Ideologías, palabras y verdades
P. Fernando Pascual
23-2-2013
Las ideologías buscan manipular conciencias. A través de palabras y de frases bien elaboradas,
ocultan verdades o exaltan mentiras.
La verdad, sin embargo, resiste a las manipulaciones. Aunque algunos llamen “justa” una sentencia
que condena a un inocente, la sentencia no deja de ser injusta ni el inocente se convierte en culpable
respecto de aquello que nunca ha cometido.
Para los manipuladores, sin embargo, no importan las verdades, sino las opiniones que suscitan en
la gente. Por eso buscan arrinconar palabras transparentes (que acercan a la verdad) y promover
palabras confusas o engañosas (que apartan de la verdad y arrastran hacia la mentira).

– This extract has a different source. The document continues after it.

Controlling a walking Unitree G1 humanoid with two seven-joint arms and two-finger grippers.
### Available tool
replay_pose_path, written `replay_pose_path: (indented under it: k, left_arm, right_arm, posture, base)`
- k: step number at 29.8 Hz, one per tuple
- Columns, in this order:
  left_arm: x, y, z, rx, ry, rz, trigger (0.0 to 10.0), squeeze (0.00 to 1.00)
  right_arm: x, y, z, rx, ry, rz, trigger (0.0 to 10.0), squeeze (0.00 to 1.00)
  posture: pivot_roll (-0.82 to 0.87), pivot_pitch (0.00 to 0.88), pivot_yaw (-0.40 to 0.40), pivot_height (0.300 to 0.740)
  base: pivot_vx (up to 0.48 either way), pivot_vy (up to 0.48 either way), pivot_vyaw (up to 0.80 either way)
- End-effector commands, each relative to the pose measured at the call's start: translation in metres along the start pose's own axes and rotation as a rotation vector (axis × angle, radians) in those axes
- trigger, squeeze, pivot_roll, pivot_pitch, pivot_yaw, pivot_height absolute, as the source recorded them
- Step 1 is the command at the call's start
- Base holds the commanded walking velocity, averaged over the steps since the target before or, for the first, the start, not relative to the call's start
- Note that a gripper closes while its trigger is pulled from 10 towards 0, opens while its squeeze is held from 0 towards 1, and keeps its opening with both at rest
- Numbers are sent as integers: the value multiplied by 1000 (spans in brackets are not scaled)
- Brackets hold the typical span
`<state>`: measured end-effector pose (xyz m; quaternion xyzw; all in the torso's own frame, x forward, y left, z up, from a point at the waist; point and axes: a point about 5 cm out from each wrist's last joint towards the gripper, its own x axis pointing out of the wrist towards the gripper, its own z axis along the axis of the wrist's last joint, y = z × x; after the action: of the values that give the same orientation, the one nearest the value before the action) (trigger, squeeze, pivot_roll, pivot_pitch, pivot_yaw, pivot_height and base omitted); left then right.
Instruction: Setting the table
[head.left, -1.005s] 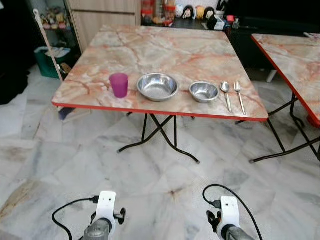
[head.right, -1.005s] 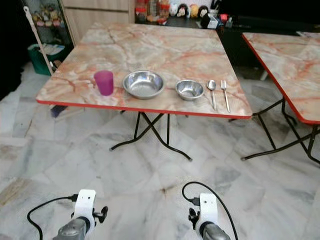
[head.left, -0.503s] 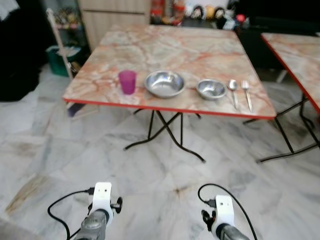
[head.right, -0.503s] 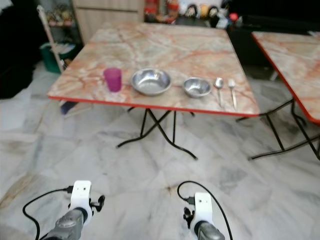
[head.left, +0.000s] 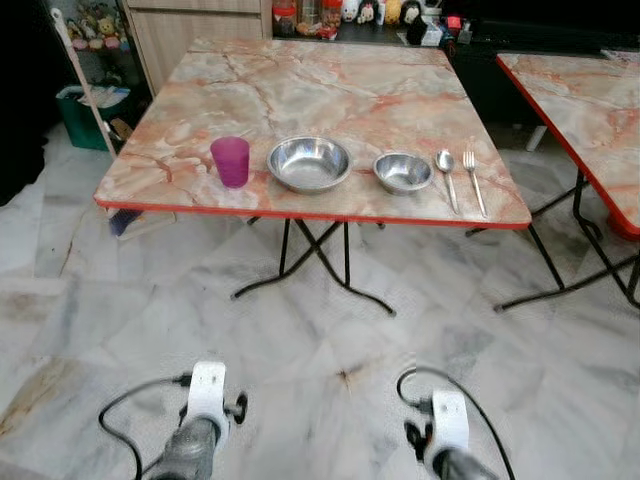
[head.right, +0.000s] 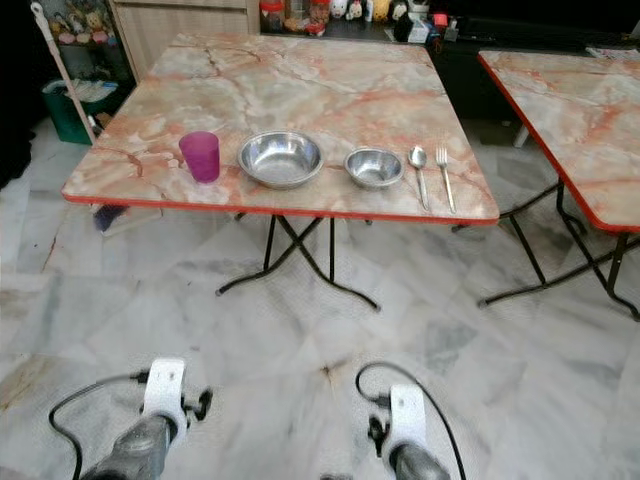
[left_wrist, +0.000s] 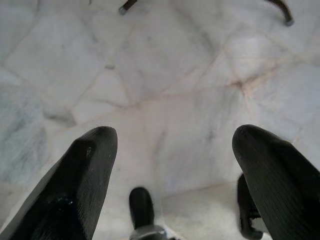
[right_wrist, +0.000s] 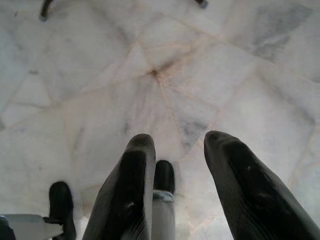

Ejemplos no faltan. Además de los eufemismos usados por grandes dictaduras del pasado, que
llamaban “solución final” a crímenes nefastos, o limpieza de elementos parásitos a la supresión de
los enemigos políticos, tenemos casos similares en las así llamadas democracias.
Así, quien llama matrimonio a lo que no lo es, ¿no incurre en la manipulación? Quien dice que es
un derecho humano la interrupción voluntaria del embarazo, ¿no maquilla el aborto, la eliminación
del hijo en el seno materno, como si se tratase de algo bueno, de una simple “interrupción”? Quien
levanta la bandera de la justicia para pisotear el derecho de cualquier ciudadano a una defensa
adecuada, ¿no destruye la armonía social? Quien exalta palabras como “patria” o “nación” para
lanzarse sobre pueblos indefensos en absurdas guerras de conquista, ¿no promueve el mal en un
mundo saturado de violencias?
Las ideologías tienen miedo a la verdad. Por eso hoy, como ayer, manipulan el lenguaje y
martillean las conciencias con frases fáciles y con cortinas de humo.
Frente a tanta mentira, frente a manipulaciones sistemáticas, hace falta que surjan corazones
decididos y valientes, dispuestos a gritar no sólo que el rey está desnudo, sino también que un
Estado ha roto con sus fundamentos buenos cuando llama derecho a la injusticia, cuando pisotea la
familia al llamar matrimonio a lo que no lo es, cuando persigue la libertad de conciencia en nombre
de una mal entendida tolerancia, cuando disfraza el crimen del aborto con la máscara de los
“derechos reproductivos”.
Nunca ha sido fácil resistir a los tiranos manipuladores, sobre todo cuando se presentan vestidos
como demócratas y presumen del apoyo de millones de votantes embaucados por sus mentiras. Lo
saben los mártires de ayer y de hoy. Pero desde gesto heroico de quienes superan el miedo, desde el
amor a la justicia y el bien, es posible romper mentiras y rescatar el sentido auténtico de las
palabras: el de ser portadoras de verdades.